Adriane Garcia é escritora e historiadora e buscou em documentos da época a vida esquecida de pessoas negras e pardas, maioria do Arraial no final do século XIX, que foram obrigadas a saírem de suas casas e terras para a construção da capital , idealizada ao estilo francês pelo engenheiro Aarão Reis. A violência da destruição da cidadezinha colonial para dar lugar às largas avenidas e praças da Cidade de Minas, depois Belo Horizonte, emociona o leitor. Uma história que merece ser revista pois se fez em um processo excludente e que enganou pobres e ex-escravizados que sonharam com as riquezas e progressos da cidade planejada. Uma gente que foi expulsa de seu ambiente bucólico de rios e córregos entre as serras do Curral e de Contagem, da Piedade e do Vale do Paraopeba, para ir habitar as periferias remotas.
 
A inspiração da narrativa poética desse 34º livro da Coleção BH veio do Romanceiro da Inconfidência, da poeta Cecília Meirelles, e Adriane Garcia destaca a triste atualidade de seus poemas que falam desse progresso que não chega para todos, desde o início da história do Brasil.

Fredy Antoniazzi
Assessor da Presidência da Fundação Municipal de Cultura

Resenha - Venda Nova, de Bruno Viveiros

Venda Nova, crédito de Sabrina DamasConhecer a história local, suas tramas, personagens em forma de conto é a proposta do autor ao retratar Venda Nova, a mais antiga região da atual capital. Partindo do estudo de variadas fontes e registros históricos e documentais, incluindo conversas com antigos moradores, referências locais e lembranças da própria infância, ele faz um apanhado da região - com certo tom romanceado em alguns momentos - a partir dos idos do século XVIII. Um leitor mais desatento pode até se perder na linha de tantos fatos pitorescos embrenhados nos relatos, assim como tantos protagonistas desta histórica regional.

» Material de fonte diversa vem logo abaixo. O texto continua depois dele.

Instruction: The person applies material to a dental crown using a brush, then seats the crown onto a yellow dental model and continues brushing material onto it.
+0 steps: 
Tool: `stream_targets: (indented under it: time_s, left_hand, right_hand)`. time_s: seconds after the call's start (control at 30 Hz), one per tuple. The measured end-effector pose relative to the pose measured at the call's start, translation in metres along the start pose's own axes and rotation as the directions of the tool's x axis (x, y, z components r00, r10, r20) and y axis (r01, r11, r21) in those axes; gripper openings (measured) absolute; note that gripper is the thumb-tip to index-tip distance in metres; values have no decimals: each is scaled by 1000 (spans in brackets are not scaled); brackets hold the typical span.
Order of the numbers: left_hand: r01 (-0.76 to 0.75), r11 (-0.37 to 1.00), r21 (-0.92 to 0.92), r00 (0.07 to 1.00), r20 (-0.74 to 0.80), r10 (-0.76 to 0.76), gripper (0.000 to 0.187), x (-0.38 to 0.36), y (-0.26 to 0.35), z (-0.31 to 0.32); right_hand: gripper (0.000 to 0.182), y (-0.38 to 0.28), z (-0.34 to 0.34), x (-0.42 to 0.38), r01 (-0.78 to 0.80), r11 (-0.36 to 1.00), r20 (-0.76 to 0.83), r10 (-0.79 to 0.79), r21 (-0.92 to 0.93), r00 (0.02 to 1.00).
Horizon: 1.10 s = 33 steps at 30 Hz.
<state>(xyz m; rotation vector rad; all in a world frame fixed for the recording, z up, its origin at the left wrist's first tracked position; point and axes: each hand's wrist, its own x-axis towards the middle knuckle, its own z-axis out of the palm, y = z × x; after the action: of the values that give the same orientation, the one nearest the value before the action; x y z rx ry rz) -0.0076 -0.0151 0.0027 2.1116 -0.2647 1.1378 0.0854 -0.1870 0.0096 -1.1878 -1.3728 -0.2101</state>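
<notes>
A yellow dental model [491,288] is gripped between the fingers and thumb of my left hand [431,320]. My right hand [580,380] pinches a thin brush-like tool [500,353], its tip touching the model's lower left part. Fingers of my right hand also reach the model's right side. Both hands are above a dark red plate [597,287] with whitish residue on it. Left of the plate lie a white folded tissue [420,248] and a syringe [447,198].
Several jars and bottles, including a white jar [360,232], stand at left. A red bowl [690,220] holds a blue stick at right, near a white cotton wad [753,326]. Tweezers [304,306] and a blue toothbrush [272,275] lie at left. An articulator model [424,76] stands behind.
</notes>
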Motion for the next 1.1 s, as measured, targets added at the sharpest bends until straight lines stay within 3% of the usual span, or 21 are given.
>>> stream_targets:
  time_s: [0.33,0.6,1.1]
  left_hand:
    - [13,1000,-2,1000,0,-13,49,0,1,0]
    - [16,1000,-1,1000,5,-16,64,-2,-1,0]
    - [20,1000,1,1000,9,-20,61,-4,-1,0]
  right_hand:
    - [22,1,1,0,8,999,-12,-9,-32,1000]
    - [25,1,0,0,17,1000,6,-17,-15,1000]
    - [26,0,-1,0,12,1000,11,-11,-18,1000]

Venda Nova, com suas singularidades, como se houvesse muitas temporalidades imersas num mesmo lócus: ora parece que o tempo parou, ora, num piscar de olhos, a modernidade batendo a porta. De um lado da Av. Vilarinho, ainda permeiam o pastorear de cavalos e bois, o carroceiro guiando seu animal de cima de seu instrumento de trabalho, carregando entulhos e móveis, outras tantas vezes, levando o tonel carregado de leite, com seus cativos fregueses à espera todas as manhãs, com seus vasilhames de alumínio. Do outro lado da avenida, o movimentar constante e intenso dos automóveis e ônibus, levando nosso povo vendanovense para realizar seus afazeres no centro da capital, ou simplesmente BH.

Ainda permeiam, nas lembranças, uma Venda Nova de tradição e seus muitos causos: o famoso capeta da Quadra da Vilarinho, as quermesses e procissões na Festa de Santo Antônio,  padroeiro e guardião do nosso velho Arraial. E, ainda,  as mais diversas lembranças de quem passou pelos portões do nosso Geteco e do IEVN, nossas queridas escolas Geraldo Teixeira da Costa e Santos Dumont. Outro detalhe interessante que podemos observar é a especulação que gira em torno da identificação do antigo proprietário do Casarão Azul e Branco.

Enfim, Venda Nova é assim, passado e presente convivendo lado a lado, ora  subindo pela Padre Pedro Pinto, ora descendo pela Vilarinho. Uma leitura que, indubitavelmente, traz ricas compreensões sobre a região, sua memória viva e dinâmica, numa linguagem clara, acessível e convidativa.